▶ **What the task asks**
Once you find the line containing "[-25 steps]" in the data below, copy it and each following line exactly, up to and including the line containing "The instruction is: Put", and nothing else.
------------------------------
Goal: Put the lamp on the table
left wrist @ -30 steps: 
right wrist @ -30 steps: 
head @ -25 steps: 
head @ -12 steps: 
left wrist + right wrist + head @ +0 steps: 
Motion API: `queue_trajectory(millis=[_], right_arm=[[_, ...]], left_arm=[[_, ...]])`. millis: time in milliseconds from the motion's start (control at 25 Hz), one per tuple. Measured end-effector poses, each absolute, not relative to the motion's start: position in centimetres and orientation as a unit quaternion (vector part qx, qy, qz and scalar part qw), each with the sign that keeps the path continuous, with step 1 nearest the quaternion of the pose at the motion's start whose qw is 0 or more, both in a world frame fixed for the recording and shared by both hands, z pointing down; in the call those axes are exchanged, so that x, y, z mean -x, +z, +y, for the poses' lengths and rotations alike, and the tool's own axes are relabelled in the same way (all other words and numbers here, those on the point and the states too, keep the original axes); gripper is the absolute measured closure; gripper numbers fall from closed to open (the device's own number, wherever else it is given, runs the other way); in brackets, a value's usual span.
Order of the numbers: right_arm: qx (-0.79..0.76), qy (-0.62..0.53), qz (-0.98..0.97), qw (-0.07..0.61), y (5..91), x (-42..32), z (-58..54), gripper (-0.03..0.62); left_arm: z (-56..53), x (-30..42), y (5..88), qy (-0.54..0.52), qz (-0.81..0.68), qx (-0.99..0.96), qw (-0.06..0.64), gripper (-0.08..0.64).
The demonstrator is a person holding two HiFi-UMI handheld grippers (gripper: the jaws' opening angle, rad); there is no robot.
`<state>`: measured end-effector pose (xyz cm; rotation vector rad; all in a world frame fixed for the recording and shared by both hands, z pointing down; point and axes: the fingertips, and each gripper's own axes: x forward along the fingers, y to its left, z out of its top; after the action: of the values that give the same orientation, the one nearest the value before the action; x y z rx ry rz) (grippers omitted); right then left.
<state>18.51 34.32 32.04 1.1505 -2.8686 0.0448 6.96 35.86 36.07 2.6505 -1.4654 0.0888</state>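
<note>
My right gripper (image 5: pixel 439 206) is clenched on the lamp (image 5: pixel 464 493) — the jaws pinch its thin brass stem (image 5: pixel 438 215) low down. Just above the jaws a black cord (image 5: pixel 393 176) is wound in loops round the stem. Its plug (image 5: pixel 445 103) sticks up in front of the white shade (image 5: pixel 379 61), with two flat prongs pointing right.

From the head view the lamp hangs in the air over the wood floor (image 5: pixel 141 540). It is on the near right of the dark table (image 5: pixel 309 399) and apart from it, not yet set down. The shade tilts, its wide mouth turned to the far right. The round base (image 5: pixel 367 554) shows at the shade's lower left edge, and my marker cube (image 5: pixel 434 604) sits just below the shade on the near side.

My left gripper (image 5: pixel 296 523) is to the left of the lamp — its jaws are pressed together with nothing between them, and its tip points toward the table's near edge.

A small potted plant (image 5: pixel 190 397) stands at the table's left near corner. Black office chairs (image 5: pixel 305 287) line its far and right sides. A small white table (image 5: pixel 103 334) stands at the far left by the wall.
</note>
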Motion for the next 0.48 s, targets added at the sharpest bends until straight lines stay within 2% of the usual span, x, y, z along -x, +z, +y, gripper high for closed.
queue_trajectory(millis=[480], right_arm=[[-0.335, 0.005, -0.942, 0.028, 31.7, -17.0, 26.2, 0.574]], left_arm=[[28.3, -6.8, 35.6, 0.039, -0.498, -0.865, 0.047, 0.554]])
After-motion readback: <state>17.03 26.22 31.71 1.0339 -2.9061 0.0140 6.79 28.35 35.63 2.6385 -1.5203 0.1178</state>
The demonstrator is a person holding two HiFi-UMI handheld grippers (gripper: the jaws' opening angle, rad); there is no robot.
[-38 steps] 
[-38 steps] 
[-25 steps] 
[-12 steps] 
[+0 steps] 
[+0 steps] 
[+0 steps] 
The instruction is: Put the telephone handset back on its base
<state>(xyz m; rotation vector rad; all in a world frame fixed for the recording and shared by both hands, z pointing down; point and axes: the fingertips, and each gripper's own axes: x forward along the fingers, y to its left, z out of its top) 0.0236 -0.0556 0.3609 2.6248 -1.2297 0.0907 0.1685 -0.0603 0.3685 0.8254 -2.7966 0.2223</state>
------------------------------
▶ **Response area**
[-25 steps] 
[-12 steps] 
[+0 steps] 
[+0 steps] 
[+0 steps] 
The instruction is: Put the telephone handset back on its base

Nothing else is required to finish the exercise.